- **EXERCISE DATA**
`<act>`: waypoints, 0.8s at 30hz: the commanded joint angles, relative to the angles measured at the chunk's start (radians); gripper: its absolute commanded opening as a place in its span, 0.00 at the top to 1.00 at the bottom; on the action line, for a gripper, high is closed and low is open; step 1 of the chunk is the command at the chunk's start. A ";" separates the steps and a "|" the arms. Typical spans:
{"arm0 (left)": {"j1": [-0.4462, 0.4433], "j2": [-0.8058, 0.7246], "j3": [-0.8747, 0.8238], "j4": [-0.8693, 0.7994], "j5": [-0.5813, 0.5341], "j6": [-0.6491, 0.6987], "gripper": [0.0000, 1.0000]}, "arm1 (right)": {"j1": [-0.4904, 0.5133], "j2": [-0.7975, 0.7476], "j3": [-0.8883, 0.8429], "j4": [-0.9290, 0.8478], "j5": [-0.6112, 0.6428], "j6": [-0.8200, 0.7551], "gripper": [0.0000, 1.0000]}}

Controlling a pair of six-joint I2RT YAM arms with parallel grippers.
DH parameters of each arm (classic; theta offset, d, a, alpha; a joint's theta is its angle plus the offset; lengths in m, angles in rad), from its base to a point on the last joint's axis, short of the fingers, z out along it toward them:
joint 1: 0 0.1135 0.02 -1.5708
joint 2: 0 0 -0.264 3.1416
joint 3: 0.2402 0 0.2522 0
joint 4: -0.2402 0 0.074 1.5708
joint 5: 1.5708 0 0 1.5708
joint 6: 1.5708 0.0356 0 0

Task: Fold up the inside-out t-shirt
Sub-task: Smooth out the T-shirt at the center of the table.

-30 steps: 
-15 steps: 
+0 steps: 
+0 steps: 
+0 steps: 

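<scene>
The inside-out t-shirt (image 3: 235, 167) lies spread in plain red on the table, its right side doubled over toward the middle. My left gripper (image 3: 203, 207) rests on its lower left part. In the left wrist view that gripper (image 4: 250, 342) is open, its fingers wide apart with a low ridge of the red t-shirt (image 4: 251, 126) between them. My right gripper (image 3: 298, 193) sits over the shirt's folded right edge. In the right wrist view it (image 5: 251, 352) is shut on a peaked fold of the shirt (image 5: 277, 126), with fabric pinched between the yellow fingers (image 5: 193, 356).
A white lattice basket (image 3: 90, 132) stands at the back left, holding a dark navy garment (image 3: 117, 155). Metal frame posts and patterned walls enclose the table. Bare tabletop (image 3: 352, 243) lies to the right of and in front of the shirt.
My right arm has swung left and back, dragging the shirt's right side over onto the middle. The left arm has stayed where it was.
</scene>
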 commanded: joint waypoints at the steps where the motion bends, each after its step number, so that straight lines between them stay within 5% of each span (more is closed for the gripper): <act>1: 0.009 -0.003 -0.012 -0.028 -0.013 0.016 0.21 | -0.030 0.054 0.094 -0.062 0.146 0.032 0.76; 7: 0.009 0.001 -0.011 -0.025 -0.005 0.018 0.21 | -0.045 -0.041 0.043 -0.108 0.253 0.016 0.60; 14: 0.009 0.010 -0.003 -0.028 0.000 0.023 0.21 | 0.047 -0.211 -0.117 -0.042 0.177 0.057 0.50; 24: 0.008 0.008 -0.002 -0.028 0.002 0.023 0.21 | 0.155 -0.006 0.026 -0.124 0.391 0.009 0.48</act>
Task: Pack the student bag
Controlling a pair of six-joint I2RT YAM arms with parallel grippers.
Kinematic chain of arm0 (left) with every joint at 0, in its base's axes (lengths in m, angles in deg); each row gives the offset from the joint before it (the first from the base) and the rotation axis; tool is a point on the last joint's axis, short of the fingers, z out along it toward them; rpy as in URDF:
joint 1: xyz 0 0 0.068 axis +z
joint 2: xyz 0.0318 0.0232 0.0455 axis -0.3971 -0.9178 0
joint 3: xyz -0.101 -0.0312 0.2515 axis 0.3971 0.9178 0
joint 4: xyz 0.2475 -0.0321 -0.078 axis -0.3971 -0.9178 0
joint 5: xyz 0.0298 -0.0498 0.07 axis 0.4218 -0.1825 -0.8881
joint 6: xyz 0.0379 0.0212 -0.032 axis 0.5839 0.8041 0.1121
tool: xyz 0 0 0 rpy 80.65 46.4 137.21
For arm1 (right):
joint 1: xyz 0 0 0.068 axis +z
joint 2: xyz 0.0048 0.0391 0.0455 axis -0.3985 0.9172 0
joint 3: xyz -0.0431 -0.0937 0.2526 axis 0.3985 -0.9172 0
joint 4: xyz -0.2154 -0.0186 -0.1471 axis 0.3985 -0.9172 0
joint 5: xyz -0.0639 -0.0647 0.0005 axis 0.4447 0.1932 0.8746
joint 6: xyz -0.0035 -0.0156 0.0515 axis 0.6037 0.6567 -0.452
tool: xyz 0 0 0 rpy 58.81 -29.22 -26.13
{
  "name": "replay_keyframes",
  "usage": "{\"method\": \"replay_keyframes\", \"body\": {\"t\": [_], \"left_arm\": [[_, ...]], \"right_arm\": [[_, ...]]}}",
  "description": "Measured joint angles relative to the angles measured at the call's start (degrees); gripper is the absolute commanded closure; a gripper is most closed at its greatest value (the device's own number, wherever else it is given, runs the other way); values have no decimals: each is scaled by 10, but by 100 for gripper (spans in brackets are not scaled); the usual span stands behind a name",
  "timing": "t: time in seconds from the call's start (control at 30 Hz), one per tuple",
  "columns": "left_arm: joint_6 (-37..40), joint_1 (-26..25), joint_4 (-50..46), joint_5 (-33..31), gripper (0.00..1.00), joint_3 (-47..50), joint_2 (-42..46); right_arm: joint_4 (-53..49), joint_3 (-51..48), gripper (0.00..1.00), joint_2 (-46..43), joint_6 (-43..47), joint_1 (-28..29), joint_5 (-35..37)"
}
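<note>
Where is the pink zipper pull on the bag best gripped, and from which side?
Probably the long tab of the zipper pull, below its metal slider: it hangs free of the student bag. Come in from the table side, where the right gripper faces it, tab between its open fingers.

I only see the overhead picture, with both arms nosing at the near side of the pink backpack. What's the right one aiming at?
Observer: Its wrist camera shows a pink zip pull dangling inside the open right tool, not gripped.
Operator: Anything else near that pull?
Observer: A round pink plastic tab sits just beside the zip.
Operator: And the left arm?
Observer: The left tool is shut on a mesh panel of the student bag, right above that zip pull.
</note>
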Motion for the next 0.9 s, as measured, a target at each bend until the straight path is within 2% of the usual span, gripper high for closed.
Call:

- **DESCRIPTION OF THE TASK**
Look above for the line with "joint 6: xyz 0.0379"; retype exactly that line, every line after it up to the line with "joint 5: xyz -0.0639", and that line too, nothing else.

- **SOLUTION**
joint 6: xyz 0.0379 0.0212 -0.032 axis 0.5839 0.8041 0.1121
tool: xyz 0 0 0 rpy 80.65 46.4 137.21
For arm1 (right):
joint 1: xyz 0 0 0.068 axis +z
joint 2: xyz 0.0048 0.0391 0.0455 axis -0.3985 0.9172 0
joint 3: xyz -0.0431 -0.0937 0.2526 axis 0.3985 -0.9172 0
joint 4: xyz -0.2154 -0.0186 -0.1471 axis 0.3985 -0.9172 0
joint 5: xyz -0.0639 -0.0647 0.0005 axis 0.4447 0.1932 0.8746

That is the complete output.